• **GOAL OF THE EXERCISE**: Please retype the listing below, matching every line exactly.

• **SOURCE MATERIAL**:
· · · · · · ·

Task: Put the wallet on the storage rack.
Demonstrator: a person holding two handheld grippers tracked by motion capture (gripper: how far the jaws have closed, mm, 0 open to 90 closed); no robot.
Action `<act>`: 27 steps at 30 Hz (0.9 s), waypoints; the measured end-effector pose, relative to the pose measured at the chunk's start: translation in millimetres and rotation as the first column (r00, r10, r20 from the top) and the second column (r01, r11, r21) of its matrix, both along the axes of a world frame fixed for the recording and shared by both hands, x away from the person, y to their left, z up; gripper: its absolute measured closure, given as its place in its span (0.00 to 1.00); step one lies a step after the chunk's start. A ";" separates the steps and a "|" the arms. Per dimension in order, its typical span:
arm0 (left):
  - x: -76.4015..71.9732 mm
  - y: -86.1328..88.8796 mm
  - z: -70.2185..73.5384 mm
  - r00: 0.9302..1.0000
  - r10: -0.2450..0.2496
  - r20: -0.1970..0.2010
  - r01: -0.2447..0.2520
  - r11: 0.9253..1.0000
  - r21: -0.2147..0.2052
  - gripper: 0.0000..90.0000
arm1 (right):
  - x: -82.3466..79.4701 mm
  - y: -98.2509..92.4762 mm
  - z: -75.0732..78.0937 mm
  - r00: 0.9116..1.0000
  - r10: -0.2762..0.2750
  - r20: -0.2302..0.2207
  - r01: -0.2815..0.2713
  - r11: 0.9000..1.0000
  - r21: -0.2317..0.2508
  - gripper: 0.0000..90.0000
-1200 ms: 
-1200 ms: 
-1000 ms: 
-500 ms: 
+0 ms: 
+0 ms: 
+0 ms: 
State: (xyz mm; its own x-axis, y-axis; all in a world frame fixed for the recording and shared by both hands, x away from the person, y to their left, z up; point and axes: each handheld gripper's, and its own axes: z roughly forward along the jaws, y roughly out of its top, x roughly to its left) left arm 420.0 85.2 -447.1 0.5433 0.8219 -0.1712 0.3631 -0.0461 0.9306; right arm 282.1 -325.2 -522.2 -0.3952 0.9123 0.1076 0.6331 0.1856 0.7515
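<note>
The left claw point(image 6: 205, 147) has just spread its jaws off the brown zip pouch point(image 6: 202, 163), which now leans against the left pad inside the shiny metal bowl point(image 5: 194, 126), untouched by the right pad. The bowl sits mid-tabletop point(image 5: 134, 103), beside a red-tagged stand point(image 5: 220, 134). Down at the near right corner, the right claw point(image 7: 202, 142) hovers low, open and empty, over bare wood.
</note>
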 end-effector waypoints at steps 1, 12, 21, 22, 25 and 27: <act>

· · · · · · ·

• **OUTPUT**:
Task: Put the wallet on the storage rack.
Demonstrator: a person holding two handheld grippers tracked by motion capture (gripper: how far the jaws have closed, mm, 0 open to 90 closed); no robot.
Action `<act>`: 27 steps at 30 Hz (0.9 s), waypoints; the measured end-effector pose, relative to the pose measured at the chunk's start: translation in millimetres and rotation as the first column (r00, r10, r20 from the top) and the second column (r01, r11, r21) of its matrix, both along the axes of a world frame fixed for the recording and shared by both hands, x away from the person, y to their left, z up; gripper: its absolute measured closure, given as its place in its span (0.00 to 1.00); step one lies a step after the chunk's start. A ";" separates the steps and a "|" the arms. Per dimension in order, its typical span:
arm0 (left):
  - x: -76.4015..71.9732 mm
  - y: -86.1328..88.8796 mm
  - z: -70.2185..73.5384 mm
  - r00: 0.9302..1.0000
  - r10: -0.2450..0.2496
  - r20: -0.1970..0.2010
  - r01: -0.2447..0.2520
  - r11: 0.9253..1.0000
  - r21: -0.2147..0.2052
  - gripper: 0.0000..90.0000
arm1 (right):
  - x: -82.3466..79.4701 mm
  - y: -98.2509..92.4762 mm
  - z: -75.0732..78.0937 mm
  - r00: 0.9116..1.0000
  - r10: -0.2762..0.2750
  - r20: -0.2302..0.2207
  - r01: -0.2815..0.2713
  - r11: 0.9000..1.0000
  - r21: -0.2317..0.2508
  - gripper: 0.0000..90.0000
-1200 ms: 
-1200 ms: 
-1000 ms: 
-500 ms: 
+0 ms: 
+0 ms: 
+0 ms: 
State: (xyz mm; its own x-axis, y-axis; all in a world frame fixed for the recording and shared by both hands, x away from the person, y to their left, z up; point and axes: each handheld gripper's, and its own axes: z roughly forward along the jaws, y roughly out of its top, x roughly to its left) left arm 420.0 85.2 -447.1 0.5433 0.8219 -0.1712 0.3631 -0.0461 0.9306; right arm 282.1 -325.2 -522.2 -0.3952 0.9123 0.1076 0.6331 0.1856 0.7515
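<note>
The left claw point(image 6: 205, 147) has just spread its jaws off the brown zip pouch point(image 6: 202, 163), which now leans against the left pad inside the shiny metal bowl point(image 5: 194, 126), untouched by the right pad. The bowl sits mid-tabletop point(image 5: 134, 103), beside a red-tagged stand point(image 5: 220, 134). Down at the near right corner, the right claw point(image 7: 202, 142) hovers low, open and empty, over bare wood.
</note>
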 end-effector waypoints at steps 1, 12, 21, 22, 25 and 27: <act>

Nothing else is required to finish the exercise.